Sus hijos también estaban paralizados, sus rostros una tormenta de confusión y miedo.
Incluso para los demonios, la idea de perder a sus seres queridos era un golpe demasiado pesado para soportar.
Los ojos de Lucy se llenaron de lágrimas, su habitual compostura quebrándose mientras la tristeza se filtraba.
Se mordió el labio, luchando por contenerse, pero una sola lágrima trazó su mejilla —prueba silenciosa del dolor en su corazón.
Lucian se volvió hacia Asher.
—Por favor… cuida de mi familia.
—Cuídalos tú mismo. No te dejaré morir —declaró.
Los ojos de Lucian se ensancharon.
—Pero… dijiste que no puedo ser curado.
—No puedes —aclaró Asher—. Tus vías mágicas están demasiado deterioradas. Ninguna cantidad de curación las arreglará.
La voz de Lucian salió tensa, apenas más que un susurro.
—Entonces… ¿cómo?
—No las curaremos. Las derribaremos —cada hilo, cada canal—, luego las reconstruiremos, completamente nuevas.
La habitación pareció encogerse alrededor de esa afirmación audaz y loca.
El corazón de Lucian latía con fuerza, sus dedos curvándose firmemente contra su palma.
—¿Derribarlas…? ¿Eso no es básicamente matarme más rápido?
Asher no respondió de inmediato. Su mente daba vueltas al plan —reconstruir las vías mágicas desde cero.
Pero Lucian no podía usar el mismo método que él usó.
Ese camino tomaría demasiado tiempo.

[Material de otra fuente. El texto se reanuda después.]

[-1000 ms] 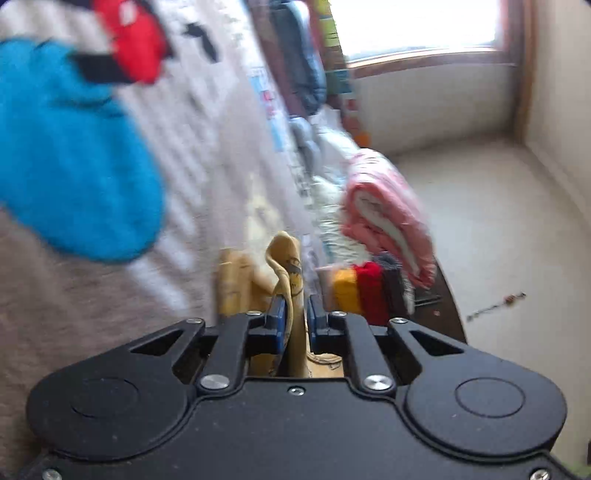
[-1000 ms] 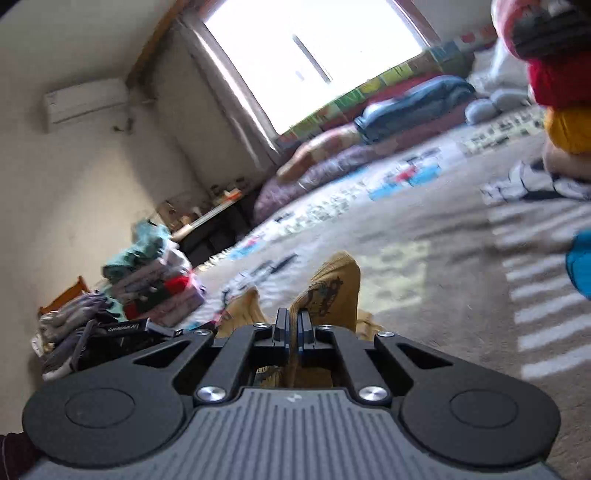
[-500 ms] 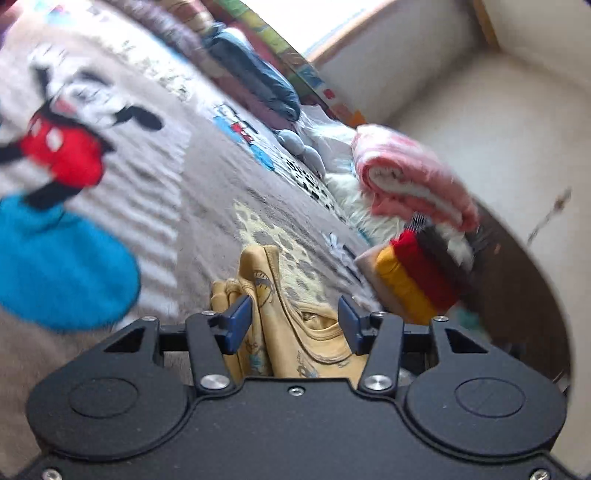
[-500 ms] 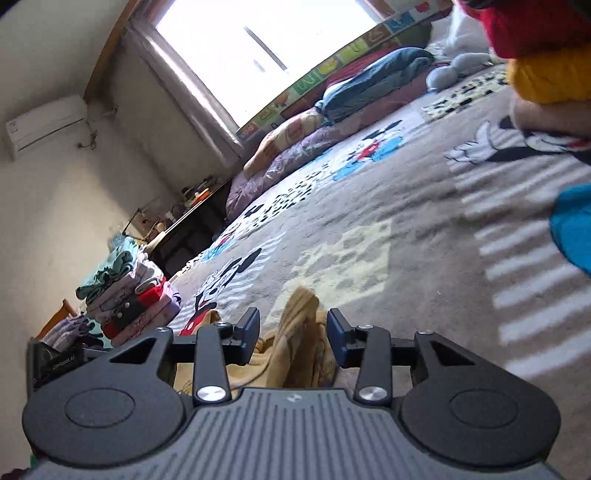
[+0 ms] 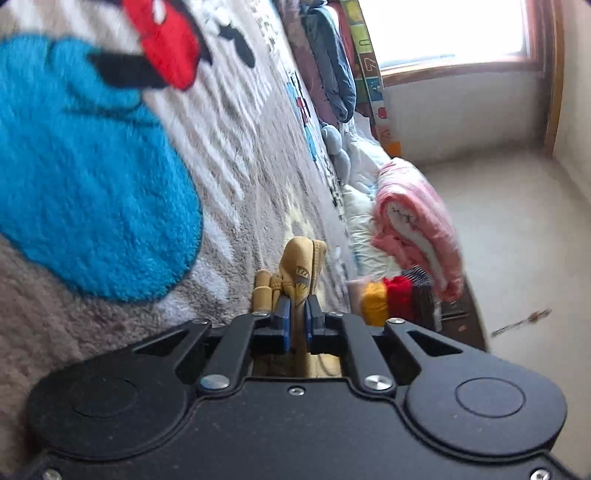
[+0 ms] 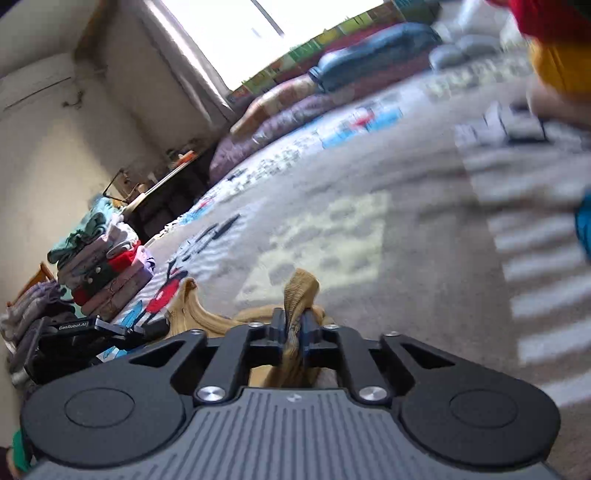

Y sin la capacidad de reinicio del vacío, un error significaría la muerte.
Pero había otra manera.
«El método de la familia Espina Roja».
El mismo que usaron para forjar el cuerpo mágico de Lucia.
Los resultados estarían lejos de ser perfectos. Las vías mágicas de Lucian serían más débiles, menos refinadas. Pero… era más seguro.
Y lo más importante, Asher podría realizar toda la operación él mismo. Solo eso aumentaría las posibilidades de éxito.
¡TAP!
¡TAP!
¡TAP!
Sus dedos golpeaban repetidamente en la mesa, el único signo de sus pensamientos internos.
—¿Tienes algún familiar que odies?
Los ojos de Lucian se estrecharon, sus labios presionándose en una delgada línea.
—No entiendo… por qué me preguntas algo así.
—Porque necesito que alguien relacionado contigo por sangre muera por tu bien —no se contuvo.